*TASK INSTRUCTIONS*. Print the listing in full, keeping every line exactly as it is.

*INFORMATION PROVIDED*.
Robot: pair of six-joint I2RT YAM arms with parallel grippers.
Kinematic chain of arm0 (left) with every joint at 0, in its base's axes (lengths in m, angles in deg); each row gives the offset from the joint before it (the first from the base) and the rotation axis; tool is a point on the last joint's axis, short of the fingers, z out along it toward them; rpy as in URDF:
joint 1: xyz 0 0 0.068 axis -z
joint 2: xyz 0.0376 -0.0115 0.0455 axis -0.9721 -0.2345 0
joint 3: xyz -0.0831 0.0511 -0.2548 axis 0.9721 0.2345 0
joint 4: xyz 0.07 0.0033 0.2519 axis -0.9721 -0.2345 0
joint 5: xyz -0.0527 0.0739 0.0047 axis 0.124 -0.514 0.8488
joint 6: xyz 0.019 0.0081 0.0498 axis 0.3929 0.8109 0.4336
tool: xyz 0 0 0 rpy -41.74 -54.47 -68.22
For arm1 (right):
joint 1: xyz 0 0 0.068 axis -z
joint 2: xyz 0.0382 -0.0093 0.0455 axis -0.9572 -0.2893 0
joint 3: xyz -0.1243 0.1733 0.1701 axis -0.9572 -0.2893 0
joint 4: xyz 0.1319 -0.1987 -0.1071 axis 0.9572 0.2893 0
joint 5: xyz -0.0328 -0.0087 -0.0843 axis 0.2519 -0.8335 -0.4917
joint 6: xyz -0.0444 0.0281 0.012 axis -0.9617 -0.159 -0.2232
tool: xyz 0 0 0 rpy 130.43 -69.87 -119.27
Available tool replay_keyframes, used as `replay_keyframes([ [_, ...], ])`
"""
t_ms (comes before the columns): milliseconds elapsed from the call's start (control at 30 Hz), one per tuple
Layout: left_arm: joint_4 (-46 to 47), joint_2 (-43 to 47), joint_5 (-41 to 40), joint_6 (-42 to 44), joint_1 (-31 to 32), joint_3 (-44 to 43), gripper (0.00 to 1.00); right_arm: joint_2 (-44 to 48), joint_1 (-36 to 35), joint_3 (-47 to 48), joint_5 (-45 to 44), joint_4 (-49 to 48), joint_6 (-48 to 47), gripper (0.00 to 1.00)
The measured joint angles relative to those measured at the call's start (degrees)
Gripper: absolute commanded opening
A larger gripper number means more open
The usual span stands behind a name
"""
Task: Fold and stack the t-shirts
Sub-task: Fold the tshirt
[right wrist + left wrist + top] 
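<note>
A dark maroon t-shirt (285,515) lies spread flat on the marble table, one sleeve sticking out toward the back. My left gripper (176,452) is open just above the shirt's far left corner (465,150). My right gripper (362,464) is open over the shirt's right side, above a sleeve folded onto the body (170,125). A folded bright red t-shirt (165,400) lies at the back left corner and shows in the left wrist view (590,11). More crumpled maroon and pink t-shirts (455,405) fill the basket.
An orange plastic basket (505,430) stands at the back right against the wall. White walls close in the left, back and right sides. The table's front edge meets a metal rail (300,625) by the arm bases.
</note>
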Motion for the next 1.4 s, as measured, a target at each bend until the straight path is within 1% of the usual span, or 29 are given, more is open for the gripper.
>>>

*ANSWER FOR THE TASK*.
Robot: pair of six-joint I2RT YAM arms with parallel grippers.
Kinematic chain of arm0 (left) with every joint at 0, in its base's axes (lengths in m, angles in deg); each row gives the offset from the joint before it (the first from the base) and the rotation axis; tool is a point on the last joint's axis, short of the fingers, z out along it toward them; rpy as in URDF:
joint 1: xyz 0 0 0.068 axis -z
joint 2: xyz 0.0376 -0.0115 0.0455 axis -0.9721 -0.2345 0
joint 3: xyz -0.0831 0.0511 -0.2548 axis 0.9721 0.2345 0
joint 4: xyz 0.07 0.0033 0.2519 axis -0.9721 -0.2345 0
joint 5: xyz -0.0527 0.0739 0.0047 axis 0.124 -0.514 0.8488
joint 6: xyz 0.019 0.0081 0.0498 axis 0.3929 0.8109 0.4336
tool: xyz 0 0 0 rpy -41.74 -54.47 -68.22
For arm1 (right):
joint 1: xyz 0 0 0.068 axis -z
joint 2: xyz 0.0382 -0.0093 0.0455 axis -0.9572 -0.2893 0
joint 3: xyz -0.1243 0.1733 0.1701 axis -0.9572 -0.2893 0
joint 4: xyz 0.1319 -0.1987 -0.1071 axis 0.9572 0.2893 0
joint 5: xyz -0.0328 -0.0087 -0.0843 axis 0.2519 -0.8335 -0.4917
joint 6: xyz -0.0444 0.0281 0.012 axis -0.9617 -0.159 -0.2232
tool: xyz 0 0 0 rpy 130.43 -69.87 -119.27
Available tool replay_keyframes, used as `replay_keyframes([ [_, ...], ])`
"""
t_ms (comes before the columns): milliseconds elapsed from the call's start (control at 30 Hz), one per tuple
Layout: left_arm: joint_4 (-46 to 47), joint_2 (-43 to 47), joint_5 (-41 to 40), joint_6 (-42 to 44), joint_1 (-31 to 32), joint_3 (-44 to 43), gripper (0.00 to 1.00); right_arm: joint_2 (-44 to 48), joint_1 (-36 to 35), joint_3 (-47 to 48), joint_5 (-45 to 44), joint_4 (-49 to 48), joint_6 (-48 to 47), gripper (0.00 to 1.00)
The measured joint angles relative to those measured at the call's start (degrees)
Gripper: absolute commanded opening
A larger gripper number means more open
The usual span stands behind a name
"""
Task: Fold and stack the t-shirts
Sub-task: Fold the tshirt
[right wrist + left wrist + top] 
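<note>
A dark maroon t-shirt (285,515) lies spread flat on the marble table, one sleeve sticking out toward the back. My left gripper (176,452) is open just above the shirt's far left corner (465,150). My right gripper (362,464) is open over the shirt's right side, above a sleeve folded onto the body (170,125). A folded bright red t-shirt (165,400) lies at the back left corner and shows in the left wrist view (590,11). More crumpled maroon and pink t-shirts (455,405) fill the basket.
An orange plastic basket (505,430) stands at the back right against the wall. White walls close in the left, back and right sides. The table's front edge meets a metal rail (300,625) by the arm bases.
</note>
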Motion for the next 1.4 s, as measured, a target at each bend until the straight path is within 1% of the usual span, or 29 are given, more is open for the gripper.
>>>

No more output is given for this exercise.